Perçue comme un rempart du régime de Barrow, l'ECOMIG doit accélérer la réforme du secteur de la sécurité
Bien que la stratégie de sécurité nationale et la stratégie de réforme du secteur de la sécurité aient été adoptées en 2020, aucune autre avancée majeure n'a été réalisée, notamment en ce qui concerne le redimensionnement des effectifs des forces de défense et de sécurité.
Cette absence de progrès s'explique par la méfiance persistante entre la présidence et l'armée, qui contraint la présidence à s’appuyer sur les forces de l'ECOMIG pour sa sécurité. De plus en plus perçue comme un rempart du régime de Barrow, l’ECOMIG devrait, à court terme, s’engager résolument à finaliser la réforme du secteur de la sécurité.
Compte tenu de la lenteur des réformes en Gambie et du contexte sociopolitique tendu, le soutien de la CEDEAO reste nécessaire. L’envoi d’une mission à Banjul, annoncée en décembre par l’organisation régionale afin d’évaluer les implications financières du maintien de l’ECOMIG est une occasion de relancer le dialogue entre les acteurs politiques.

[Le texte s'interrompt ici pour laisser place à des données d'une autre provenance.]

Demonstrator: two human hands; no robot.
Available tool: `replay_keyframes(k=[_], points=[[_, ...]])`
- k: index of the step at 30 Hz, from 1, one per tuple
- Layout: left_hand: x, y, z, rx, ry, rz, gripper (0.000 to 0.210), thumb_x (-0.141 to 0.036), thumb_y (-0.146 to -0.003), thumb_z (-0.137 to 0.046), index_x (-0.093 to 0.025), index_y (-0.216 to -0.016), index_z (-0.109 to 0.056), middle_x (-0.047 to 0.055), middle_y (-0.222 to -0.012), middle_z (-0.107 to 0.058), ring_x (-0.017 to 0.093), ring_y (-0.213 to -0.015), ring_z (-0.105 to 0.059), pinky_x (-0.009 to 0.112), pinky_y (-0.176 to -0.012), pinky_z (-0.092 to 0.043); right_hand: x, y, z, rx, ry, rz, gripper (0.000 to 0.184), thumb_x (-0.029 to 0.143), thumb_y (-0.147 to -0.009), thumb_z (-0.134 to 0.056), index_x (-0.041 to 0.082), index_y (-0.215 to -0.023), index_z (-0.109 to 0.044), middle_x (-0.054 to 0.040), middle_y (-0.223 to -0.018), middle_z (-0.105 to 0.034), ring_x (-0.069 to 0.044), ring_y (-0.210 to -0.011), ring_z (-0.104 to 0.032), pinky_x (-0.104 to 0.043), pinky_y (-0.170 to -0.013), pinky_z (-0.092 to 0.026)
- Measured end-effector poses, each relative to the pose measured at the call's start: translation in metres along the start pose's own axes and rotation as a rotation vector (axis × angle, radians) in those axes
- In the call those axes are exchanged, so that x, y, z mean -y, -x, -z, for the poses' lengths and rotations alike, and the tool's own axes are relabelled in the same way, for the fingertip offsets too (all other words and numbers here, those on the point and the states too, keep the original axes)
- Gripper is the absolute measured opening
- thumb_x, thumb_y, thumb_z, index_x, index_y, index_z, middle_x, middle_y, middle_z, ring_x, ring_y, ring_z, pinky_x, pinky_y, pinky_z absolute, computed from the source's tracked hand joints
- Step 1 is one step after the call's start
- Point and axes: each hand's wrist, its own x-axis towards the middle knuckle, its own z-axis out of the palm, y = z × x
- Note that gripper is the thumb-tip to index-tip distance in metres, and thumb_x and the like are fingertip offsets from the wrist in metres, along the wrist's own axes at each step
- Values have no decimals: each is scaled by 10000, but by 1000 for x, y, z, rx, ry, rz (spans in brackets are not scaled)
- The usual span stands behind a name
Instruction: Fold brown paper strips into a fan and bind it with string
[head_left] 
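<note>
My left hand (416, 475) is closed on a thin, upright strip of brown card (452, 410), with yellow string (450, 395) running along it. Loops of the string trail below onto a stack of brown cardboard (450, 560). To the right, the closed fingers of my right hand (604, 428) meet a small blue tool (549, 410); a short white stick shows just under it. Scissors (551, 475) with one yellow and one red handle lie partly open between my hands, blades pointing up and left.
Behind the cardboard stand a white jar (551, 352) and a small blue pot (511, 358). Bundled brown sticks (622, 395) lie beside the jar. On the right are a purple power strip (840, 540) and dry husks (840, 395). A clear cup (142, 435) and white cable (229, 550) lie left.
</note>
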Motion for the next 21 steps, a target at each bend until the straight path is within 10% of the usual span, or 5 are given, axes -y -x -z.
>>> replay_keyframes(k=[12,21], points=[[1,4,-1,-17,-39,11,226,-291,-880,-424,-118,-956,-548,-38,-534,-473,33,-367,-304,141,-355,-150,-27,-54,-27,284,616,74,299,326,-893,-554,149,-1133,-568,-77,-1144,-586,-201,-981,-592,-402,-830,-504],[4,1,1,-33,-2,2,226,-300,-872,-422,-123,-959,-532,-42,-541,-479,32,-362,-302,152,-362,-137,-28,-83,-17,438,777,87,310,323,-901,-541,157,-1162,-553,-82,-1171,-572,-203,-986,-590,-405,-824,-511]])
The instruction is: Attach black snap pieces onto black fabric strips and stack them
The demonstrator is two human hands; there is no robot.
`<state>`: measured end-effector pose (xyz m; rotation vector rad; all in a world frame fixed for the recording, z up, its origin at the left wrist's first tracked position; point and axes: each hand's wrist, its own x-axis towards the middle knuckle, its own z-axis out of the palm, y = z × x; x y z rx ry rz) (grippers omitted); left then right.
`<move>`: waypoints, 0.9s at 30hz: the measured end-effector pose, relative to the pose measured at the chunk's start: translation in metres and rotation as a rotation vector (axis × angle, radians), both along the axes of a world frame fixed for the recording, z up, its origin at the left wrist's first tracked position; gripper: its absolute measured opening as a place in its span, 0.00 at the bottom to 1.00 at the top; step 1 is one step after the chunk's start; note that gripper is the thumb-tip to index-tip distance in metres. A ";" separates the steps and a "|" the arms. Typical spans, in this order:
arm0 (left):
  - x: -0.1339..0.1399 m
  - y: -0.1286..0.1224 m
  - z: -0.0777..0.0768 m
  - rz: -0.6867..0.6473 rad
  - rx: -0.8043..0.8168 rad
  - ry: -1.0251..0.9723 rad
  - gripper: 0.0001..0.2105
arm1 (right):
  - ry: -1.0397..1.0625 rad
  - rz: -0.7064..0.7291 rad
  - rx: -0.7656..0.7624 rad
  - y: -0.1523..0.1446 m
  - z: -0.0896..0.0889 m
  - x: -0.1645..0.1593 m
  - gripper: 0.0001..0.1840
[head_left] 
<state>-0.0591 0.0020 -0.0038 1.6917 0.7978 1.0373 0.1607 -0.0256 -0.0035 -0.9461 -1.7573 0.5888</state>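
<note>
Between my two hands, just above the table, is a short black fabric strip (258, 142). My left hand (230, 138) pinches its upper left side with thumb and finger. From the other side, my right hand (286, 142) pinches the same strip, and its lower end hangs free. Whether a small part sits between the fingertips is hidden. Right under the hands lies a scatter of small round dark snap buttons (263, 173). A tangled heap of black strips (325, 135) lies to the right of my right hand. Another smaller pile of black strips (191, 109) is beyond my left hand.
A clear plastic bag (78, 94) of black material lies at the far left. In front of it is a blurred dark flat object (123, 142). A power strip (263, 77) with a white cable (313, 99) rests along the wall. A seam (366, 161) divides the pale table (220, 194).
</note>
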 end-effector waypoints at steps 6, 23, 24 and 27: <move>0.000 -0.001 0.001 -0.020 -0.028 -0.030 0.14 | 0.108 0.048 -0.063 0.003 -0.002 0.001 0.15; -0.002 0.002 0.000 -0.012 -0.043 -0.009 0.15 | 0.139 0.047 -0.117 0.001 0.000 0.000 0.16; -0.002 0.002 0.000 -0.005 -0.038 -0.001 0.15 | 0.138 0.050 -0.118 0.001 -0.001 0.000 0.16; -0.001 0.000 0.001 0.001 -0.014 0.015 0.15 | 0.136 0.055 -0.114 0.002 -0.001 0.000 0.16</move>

Pour donner plus de poids à ses actions, la CEDEAO devrait impliquer l'UA et l'ONU. Les trois organisations ont tous contribué à lancer le processus de stabilisation de la Gambie en 2017. Elles doivent désormais soutenir l'adoption d'une nouvelle constitution, pierre angulaire des réformes sécuritaires et judiciaires indispensables à la stabilité du pays.